■ **Work task**: Please reproduce all of the data below exactly, leaving each picture out.

■ **Data below**:
+-------+
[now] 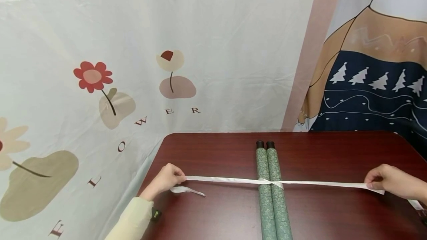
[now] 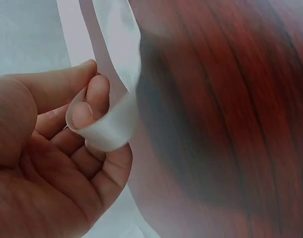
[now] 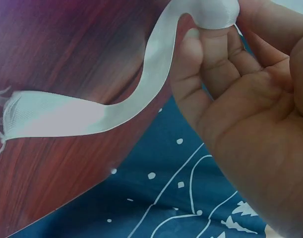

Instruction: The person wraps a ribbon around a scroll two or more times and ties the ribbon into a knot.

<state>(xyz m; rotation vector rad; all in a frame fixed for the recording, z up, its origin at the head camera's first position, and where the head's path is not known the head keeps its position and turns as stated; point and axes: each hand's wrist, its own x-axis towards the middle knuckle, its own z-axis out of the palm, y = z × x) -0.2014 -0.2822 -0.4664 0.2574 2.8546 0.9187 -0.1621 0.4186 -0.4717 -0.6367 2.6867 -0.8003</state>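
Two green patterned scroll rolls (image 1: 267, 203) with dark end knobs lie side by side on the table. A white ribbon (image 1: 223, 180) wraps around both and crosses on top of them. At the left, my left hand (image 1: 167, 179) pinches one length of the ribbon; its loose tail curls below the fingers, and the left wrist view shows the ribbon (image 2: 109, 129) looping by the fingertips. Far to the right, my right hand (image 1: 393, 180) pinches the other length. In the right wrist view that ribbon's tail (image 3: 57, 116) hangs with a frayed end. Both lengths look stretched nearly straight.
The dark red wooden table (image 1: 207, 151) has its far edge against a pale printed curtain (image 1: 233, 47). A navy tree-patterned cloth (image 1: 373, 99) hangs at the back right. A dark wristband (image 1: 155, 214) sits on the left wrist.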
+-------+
■ **Output of the exercise**:
[now] 
[now] 
[now] 

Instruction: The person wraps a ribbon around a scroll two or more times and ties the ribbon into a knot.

<state>(xyz m; rotation vector rad; all in a frame fixed for the recording, z up, its origin at the head camera's first position, and where the head's path is not known the head keeps its position and turns as stated; point and axes: each hand's wrist, its own x-axis towards the middle knuckle, its own z-axis out of the palm, y = z × x) -0.2014 -0.2822 -0.4664 0.2574 2.8546 0.9187 -0.1621 0.4186 -0.4717 -0.6367 2.6867 -0.8003</state>
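Two green patterned scroll rolls (image 1: 267, 203) with dark end knobs lie side by side on the table. A white ribbon (image 1: 223, 180) wraps around both and crosses on top of them. At the left, my left hand (image 1: 167, 179) pinches one length of the ribbon; its loose tail curls below the fingers, and the left wrist view shows the ribbon (image 2: 109, 129) looping by the fingertips. Far to the right, my right hand (image 1: 393, 180) pinches the other length. In the right wrist view that ribbon's tail (image 3: 57, 116) hangs with a frayed end. Both lengths look stretched nearly straight.
The dark red wooden table (image 1: 207, 151) has its far edge against a pale printed curtain (image 1: 233, 47). A navy tree-patterned cloth (image 1: 373, 99) hangs at the back right. A dark wristband (image 1: 155, 214) sits on the left wrist.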

This answer has now been given in full.